Required work: In the entries below, count the lines holding "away". Reply with the number only.

Data shown:
################

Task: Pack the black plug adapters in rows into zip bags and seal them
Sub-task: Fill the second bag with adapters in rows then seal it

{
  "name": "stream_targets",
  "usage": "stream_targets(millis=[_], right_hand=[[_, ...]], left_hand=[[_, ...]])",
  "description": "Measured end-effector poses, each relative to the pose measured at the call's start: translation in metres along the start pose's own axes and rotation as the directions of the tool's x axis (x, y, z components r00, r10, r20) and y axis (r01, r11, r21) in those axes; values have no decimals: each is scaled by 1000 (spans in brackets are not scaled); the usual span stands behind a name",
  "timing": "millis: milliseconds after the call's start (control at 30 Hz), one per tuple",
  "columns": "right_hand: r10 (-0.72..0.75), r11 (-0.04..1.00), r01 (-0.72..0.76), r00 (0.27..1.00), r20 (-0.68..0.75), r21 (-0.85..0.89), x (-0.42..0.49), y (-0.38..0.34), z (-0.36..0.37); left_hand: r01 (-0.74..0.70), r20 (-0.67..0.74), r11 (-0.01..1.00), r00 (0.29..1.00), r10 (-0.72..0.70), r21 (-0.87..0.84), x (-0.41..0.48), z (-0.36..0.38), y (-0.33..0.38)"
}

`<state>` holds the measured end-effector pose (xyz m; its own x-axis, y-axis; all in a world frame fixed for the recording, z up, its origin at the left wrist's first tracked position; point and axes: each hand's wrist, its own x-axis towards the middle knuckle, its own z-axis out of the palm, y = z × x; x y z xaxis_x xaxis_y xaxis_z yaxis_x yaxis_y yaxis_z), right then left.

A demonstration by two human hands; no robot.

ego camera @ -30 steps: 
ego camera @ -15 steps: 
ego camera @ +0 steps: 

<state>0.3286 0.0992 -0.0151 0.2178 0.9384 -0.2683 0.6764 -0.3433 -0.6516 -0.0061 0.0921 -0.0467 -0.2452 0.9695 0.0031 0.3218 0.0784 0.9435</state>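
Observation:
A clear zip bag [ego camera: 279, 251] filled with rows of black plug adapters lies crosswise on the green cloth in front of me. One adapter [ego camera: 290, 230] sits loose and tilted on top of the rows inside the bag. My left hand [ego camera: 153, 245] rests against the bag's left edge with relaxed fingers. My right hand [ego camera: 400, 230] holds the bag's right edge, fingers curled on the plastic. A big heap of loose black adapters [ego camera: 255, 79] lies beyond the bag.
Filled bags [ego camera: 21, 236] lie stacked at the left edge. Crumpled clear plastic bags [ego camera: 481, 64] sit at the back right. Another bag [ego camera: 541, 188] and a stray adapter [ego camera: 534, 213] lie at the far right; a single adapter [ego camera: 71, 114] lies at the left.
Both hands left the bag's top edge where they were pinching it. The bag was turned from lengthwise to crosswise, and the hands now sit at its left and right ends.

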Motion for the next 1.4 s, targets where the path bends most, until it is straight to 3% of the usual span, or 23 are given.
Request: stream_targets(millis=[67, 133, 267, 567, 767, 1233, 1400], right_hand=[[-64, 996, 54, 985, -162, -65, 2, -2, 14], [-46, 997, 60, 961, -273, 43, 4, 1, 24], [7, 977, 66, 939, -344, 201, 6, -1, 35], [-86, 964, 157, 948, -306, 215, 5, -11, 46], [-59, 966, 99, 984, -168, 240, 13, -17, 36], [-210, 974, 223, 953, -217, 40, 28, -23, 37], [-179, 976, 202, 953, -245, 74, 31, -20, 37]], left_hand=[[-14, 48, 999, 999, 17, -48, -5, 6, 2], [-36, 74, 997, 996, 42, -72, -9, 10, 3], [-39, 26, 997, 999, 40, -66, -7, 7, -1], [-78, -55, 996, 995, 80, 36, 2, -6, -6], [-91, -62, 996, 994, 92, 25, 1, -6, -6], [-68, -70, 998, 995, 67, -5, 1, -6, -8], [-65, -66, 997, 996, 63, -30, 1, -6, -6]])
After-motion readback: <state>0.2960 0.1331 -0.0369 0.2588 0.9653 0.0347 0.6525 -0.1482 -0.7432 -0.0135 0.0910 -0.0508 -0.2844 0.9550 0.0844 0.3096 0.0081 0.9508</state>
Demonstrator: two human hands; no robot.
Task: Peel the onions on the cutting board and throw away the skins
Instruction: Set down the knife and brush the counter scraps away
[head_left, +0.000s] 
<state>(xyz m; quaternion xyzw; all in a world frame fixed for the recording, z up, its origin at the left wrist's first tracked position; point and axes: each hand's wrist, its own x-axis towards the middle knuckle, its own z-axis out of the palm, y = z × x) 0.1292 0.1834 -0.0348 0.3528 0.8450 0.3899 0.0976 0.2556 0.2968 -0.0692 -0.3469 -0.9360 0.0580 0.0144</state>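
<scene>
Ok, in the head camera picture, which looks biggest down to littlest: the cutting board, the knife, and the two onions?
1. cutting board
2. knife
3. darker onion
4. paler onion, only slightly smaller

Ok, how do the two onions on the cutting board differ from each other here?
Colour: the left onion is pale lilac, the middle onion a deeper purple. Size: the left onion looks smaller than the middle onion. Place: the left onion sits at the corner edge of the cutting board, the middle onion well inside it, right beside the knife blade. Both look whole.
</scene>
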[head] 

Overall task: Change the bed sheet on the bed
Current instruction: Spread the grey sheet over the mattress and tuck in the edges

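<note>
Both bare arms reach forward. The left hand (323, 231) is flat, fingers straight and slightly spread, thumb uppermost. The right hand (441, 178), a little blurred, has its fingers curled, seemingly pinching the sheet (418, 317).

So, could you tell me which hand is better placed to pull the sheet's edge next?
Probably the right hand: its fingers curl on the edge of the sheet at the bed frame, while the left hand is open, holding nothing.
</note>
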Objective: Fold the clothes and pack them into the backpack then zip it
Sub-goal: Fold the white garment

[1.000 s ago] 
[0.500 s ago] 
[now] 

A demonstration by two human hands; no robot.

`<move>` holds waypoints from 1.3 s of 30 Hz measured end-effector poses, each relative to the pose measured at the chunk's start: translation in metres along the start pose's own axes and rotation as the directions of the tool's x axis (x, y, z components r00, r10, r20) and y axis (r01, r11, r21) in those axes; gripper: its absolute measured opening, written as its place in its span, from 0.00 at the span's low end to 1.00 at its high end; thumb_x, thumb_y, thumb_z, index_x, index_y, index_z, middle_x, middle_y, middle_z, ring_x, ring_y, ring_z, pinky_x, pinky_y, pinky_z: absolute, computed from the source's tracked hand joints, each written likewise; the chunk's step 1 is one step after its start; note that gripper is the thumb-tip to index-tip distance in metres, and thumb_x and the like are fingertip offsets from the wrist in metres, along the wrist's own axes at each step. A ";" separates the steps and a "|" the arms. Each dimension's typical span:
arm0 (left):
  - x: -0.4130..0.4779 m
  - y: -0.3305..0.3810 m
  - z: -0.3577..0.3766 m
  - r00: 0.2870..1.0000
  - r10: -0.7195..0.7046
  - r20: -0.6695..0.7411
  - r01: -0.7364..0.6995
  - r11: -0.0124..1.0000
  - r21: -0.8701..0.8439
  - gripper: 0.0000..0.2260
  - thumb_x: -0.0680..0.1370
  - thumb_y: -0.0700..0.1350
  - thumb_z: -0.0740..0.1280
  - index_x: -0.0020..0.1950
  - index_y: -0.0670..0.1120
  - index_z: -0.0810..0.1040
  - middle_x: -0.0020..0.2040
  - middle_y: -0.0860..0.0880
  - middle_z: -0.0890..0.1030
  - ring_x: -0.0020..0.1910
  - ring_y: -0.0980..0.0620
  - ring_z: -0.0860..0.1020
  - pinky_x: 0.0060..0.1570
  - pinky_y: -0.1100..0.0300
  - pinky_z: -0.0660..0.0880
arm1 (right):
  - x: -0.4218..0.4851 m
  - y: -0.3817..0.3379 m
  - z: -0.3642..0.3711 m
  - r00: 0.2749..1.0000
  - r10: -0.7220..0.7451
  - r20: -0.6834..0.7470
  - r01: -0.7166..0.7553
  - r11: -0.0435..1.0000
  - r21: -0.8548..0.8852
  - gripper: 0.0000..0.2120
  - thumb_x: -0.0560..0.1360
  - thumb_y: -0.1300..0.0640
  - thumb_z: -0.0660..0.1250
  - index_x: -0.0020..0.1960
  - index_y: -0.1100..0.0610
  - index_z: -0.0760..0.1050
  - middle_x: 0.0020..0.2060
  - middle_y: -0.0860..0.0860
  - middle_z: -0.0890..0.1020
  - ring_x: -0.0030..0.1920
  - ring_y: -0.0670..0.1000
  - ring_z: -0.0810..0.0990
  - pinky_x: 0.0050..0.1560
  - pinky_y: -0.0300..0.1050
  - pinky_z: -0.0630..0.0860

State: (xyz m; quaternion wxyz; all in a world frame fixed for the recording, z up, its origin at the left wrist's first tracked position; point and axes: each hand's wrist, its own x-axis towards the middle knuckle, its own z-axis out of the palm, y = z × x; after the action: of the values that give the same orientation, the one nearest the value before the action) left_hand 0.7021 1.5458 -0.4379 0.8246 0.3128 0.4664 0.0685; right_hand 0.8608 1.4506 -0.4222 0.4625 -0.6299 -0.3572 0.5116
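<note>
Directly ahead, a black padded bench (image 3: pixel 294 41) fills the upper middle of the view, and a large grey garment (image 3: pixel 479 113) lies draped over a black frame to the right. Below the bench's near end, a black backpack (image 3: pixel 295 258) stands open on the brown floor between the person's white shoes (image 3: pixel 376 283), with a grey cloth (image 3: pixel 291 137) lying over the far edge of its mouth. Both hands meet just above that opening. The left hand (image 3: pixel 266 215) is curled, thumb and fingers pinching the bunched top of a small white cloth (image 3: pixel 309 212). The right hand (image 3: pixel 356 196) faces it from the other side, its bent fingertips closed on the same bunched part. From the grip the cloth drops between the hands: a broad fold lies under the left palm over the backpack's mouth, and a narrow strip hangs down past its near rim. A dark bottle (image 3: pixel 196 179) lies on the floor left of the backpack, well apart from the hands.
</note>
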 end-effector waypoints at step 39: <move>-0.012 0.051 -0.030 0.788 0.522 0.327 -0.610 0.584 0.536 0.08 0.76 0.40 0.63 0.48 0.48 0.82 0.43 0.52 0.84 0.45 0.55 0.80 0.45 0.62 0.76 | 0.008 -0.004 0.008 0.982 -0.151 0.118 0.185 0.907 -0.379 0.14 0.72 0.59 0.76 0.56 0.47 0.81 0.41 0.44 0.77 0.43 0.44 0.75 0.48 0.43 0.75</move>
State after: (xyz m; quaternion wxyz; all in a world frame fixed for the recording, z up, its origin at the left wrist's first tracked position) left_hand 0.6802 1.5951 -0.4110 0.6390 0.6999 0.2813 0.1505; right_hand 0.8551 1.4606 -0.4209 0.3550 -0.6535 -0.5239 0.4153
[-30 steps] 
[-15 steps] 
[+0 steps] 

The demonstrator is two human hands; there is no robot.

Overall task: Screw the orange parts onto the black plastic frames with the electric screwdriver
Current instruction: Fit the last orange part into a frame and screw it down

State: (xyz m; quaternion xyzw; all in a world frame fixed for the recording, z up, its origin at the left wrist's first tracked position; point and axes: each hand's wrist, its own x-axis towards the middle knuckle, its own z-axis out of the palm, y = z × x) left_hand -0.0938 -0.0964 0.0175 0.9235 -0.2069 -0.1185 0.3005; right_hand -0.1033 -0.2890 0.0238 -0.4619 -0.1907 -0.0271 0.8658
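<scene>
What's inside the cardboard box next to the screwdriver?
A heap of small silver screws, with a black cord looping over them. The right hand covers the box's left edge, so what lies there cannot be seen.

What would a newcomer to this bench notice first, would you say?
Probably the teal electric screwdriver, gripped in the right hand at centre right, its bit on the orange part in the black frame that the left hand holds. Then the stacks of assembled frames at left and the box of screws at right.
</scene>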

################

Response to the exercise: 2